» Your assignment: In the records below, count every line that contains the word "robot" and report only the total.

» Provided entries:
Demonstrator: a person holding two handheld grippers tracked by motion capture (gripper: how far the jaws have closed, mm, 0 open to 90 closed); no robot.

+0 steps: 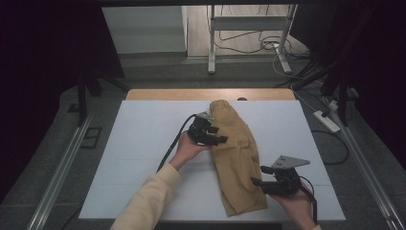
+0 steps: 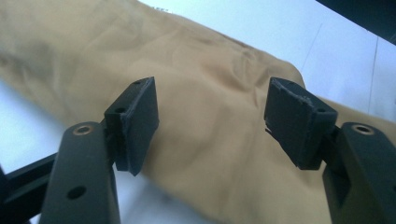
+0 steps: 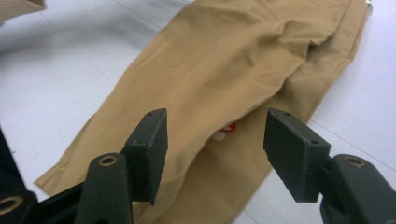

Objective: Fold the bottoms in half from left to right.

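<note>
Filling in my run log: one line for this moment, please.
left gripper: open, at shorts | right gripper: open, at hem side | shorts: folded on table

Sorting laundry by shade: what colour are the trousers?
Plain tan trousers, clearest in the right gripper view.

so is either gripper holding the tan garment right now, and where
Nothing is held. The left gripper and right gripper both stand open beside the tan garment, jaws clear of the cloth.

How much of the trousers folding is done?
The tan trousers already lie folded lengthwise, one leg on the other, on the white table. Right now both grippers are open: the left gripper by the waist end, the right gripper near the hem. Probably still left: folding them shorter.
</note>
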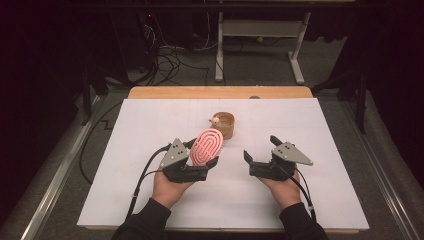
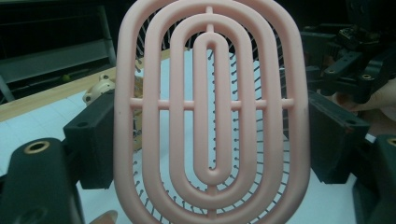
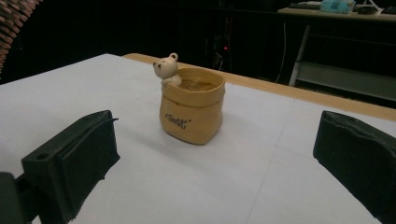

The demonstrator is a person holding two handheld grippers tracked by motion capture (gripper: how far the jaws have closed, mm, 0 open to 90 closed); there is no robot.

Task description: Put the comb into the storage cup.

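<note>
A pink oval hairbrush (image 1: 206, 146) with concentric rings stands upright above the white table top (image 1: 150, 190), left of middle. My left gripper (image 1: 204, 152) is shut on it, one jaw on each long side. In the left gripper view the pink hairbrush (image 2: 212, 112) shows its thin bristles behind the rings, gripped by my left gripper (image 2: 212, 140). Farther right, my right gripper (image 1: 261, 148) is open with nothing between its jaws. A small tan pot (image 1: 223, 124) with a bear figure on its rim sits behind both grippers. In the right gripper view the tan pot (image 3: 192, 105) stands ahead of my right gripper (image 3: 215, 163).
A bare wooden strip (image 1: 220, 92) runs along the table's back edge. Beyond it, on the floor, are a desk frame (image 1: 260, 30) and loose cables (image 1: 170, 65). The other gripper (image 2: 350, 60) shows at the upper right of the left gripper view.
</note>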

» Answer box: 2